La transition écologique de l’agriculture ne doit pas être pensée de manière uniquement descendante, mais élaborée de manière ascendante, en prenant en compte les perspectives et les besoins de l’ensemble du monde agricole. C’est ce à quoi s’applique une partie du mouvement climat, en tentant de sortir des clivages historiques et en dialoguant avec des acteurs de toutes tailles, de tous bords.

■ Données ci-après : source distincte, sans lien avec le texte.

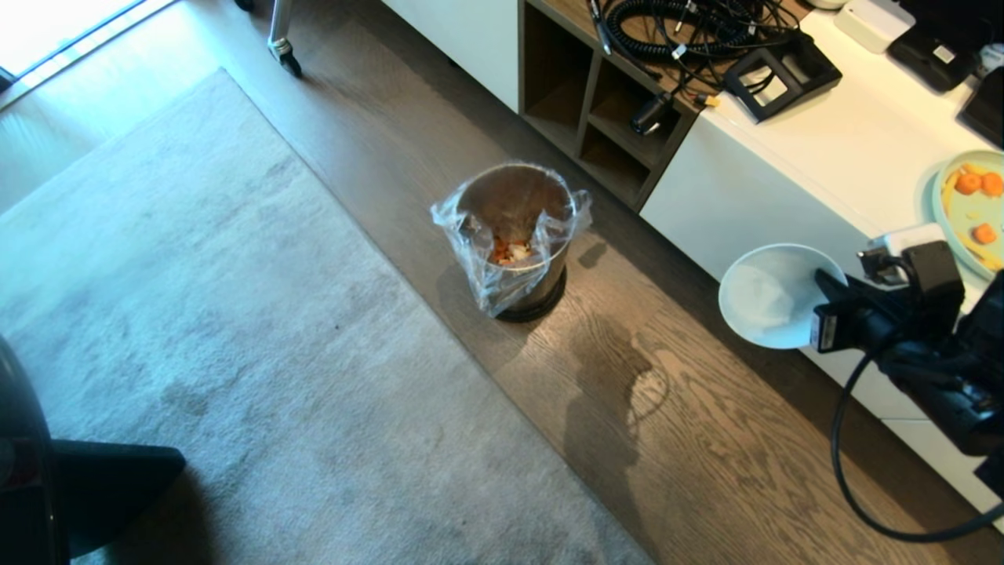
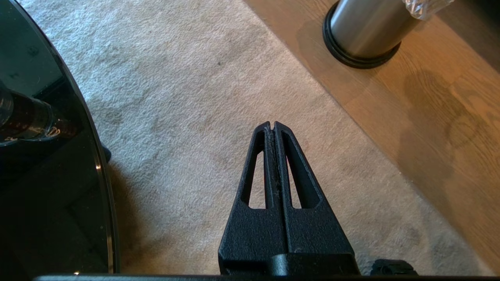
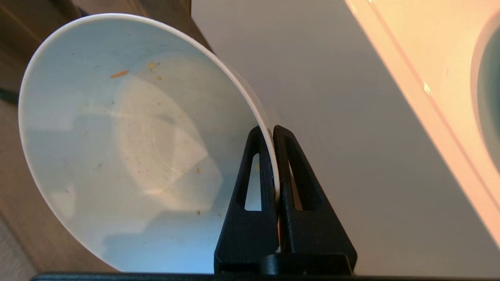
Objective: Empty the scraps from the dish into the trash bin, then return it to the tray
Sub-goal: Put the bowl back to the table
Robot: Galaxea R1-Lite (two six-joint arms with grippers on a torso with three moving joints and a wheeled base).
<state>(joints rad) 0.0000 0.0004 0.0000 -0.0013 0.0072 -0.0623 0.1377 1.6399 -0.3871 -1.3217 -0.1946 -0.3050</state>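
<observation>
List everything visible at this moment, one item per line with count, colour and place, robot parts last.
dish: 1, white, tipped on its side, emptied but for crumbs, held over the floor beside the cabinet
scraps: small heap, orange and pale, inside the trash bin
trash bin: 1, metal with clear liner, on the wood floor
plate: 1, pale green with orange slices, on the cabinet top
cabinet: 1, white with open wooden shelves, along the wall
cables: tangle, black, on the shelf unit's top
rug: 1, grey, left of the bin
round table: 1, glossy black, on the rug
left gripper: shut, empty, above the rug
right gripper: shut on the dish's rim
</observation>
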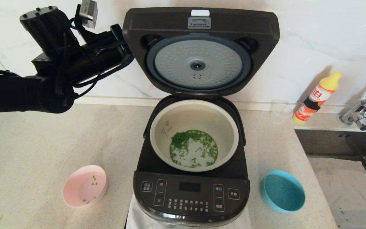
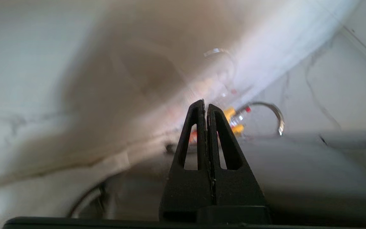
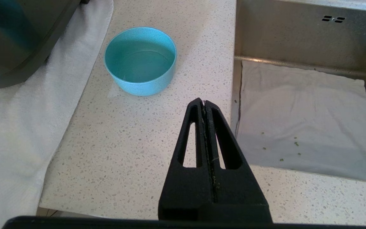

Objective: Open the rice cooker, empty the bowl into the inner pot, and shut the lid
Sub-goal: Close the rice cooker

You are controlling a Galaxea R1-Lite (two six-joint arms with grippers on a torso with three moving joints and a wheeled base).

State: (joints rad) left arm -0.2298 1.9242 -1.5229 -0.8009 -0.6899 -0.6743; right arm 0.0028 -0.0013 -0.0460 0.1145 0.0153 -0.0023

Les solutions pour lutter contre le changement climatique peuvent, dans certains cas, être définies par tous les acteurs directement impactés localement. Donnons ce pouvoir à l’échelon local et appliquons un principe de subsidiarité lorsque cela est possible afin d’identifier les mesures les plus justes. Cela ne permettra pas toujours de respecter les échéances uniformément décidées à Bruxelles, mais aboutira à l’adoption de solutions partagées, durables, et générant moins de rejet.

POLARISATION : UN FREIN À L’ACTION CLIMATIQUE

L’accaparement des thématiques environnementales par la gauche – la droite étant coresponsable puisqu’incapable de structurer une pensée sur le sujet – polarise les débats et crée du rejet, notamment au sein d’une grande partie du monde agricole. L’émergence d’un écologisme plus pragmatique semble alors être une nécessité pour équilibrer les discussions et faire de la protection de l’environnement une cause sociétale, transcendant les bords politiques. Dès lors qu’on fait s’affronter plusieurs visions (allant toutes dans le sens des constats du GIEC et d’une réduction des émissions), on crée la possibilité d’un véritable débat où chaque citoyen peut se sentir représenté et donc écouté.

La valorisation des échelons locaux, la structuration d’une pensée écologiste plus conservatrice et pragmatique et l’inclusion systématique des acteurs du monde rural peuvent être des pistes pour éviter l’émergence d’un BBB à la française. Le tout sera de savoir quels acteurs politiques auront le courage de porter cette vision, en faisant du climat la colonne vertébrale de leur action et non pas juste un prétexte pour cocher la case désormais obligatoire de l’écologie.